Programming language

Visual FoxPro is a programming language that was developed by Microsoft. It is a data-centric and procedural programming language with object-oriented programming (OOP) features.

It was derived from FoxPro (which was itself descended from FoxBASE) which was developed by Fox Software beginning in 1984. Fox Technologies merged with Microsoft in 1992, after which the software acquired further features and the prefix "Visual". FoxPro 2.6 worked on Mac OS, DOS, Windows, and Unix.

Visual FoxPro 3.0, the first "Visual" version, reduced platform support to only Mac and Windows, and later versions 5, 6, 7, 8 and 9 were Windows-only. The current version of Visual FoxPro is COM-based and Microsoft has stated that they do not intend to create a Microsoft .NET version.

Version 9.0, released in December 2004 and updated in October 2007 with the SP2 patch, was the final version of the product. Support ended in January 2010 and extended support in January 2015.

== History ==

Visual FoxPro originated as a member of the class of languages commonly referred to as "xBase" languages, which have syntax based on the dBase programming language. Other members of the xBase language family include Clipper and Recital (database).

Visual FoxPro, commonly abbreviated as VFP, is tightly integrated with its own relational database engine, which extends FoxPro's xBase capabilities to support SQL query and data manipulation. Unlike most database management systems, Visual FoxPro is a full-featured, dynamic programming language that does not require the use of an additional general-purpose programming environment. It can be used to write not just traditional "fat client" applications, but also middleware and web applications.

In late 2002, it was demonstrated that Visual FoxPro can run on Linux under the Wine Windows compatibility suite. In 2003, this led to complaints by Microsoft: it was claimed that the deployment of runtime FoxPro code on non-Windows machines violates the End User License Agreement.

Visual FoxPro had a rapid rise and fall in popularity as measured by the TIOBE Programming Community Index. In December 2005, VFP broke into the top 20 for the first time. In June 2006 it peaked at position 12, making it (at the time) a "B" language. As of May 2025, Visual FoxPro holds position 29 on the TIOBE index.

In March 2007, Microsoft announced that there would be no VFP 10, thus making VFP9 (released to manufacturing on December 17, 2004) the last commercial VFP release from Microsoft. Service Pack 2 for Microsoft Visual FoxPro 9.0 was released on October 16, 2007. The support of Version 9 ended on January 13, 2015.

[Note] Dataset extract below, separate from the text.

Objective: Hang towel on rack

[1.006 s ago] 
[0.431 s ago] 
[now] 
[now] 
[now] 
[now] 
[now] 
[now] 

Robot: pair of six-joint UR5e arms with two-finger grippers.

At the time of the end of life announcement, work on the next release codenamed Sedna (named after a recently discovered dwarf planet) which was built on top of the VFP9 codebase had already begun. "Sedna" is a set of add-ons to VFP 9.0 of xBase components to support a number of interoperability scenarios with various Microsoft technologies including SQL Server 2005, .NET Framework, Windows Vista, Office 2007, Windows Search and Team Foundation Server (TFS). Microsoft released Sedna under the Shared source license on the CodePlex site. Microsoft has clarified that the VFP core will still remain closed source. Sedna was released on January 25, 2008. As of March 2008, all xBase components of the VFP 9 SP2 (including Sedna) were available for community-development on CodePlex.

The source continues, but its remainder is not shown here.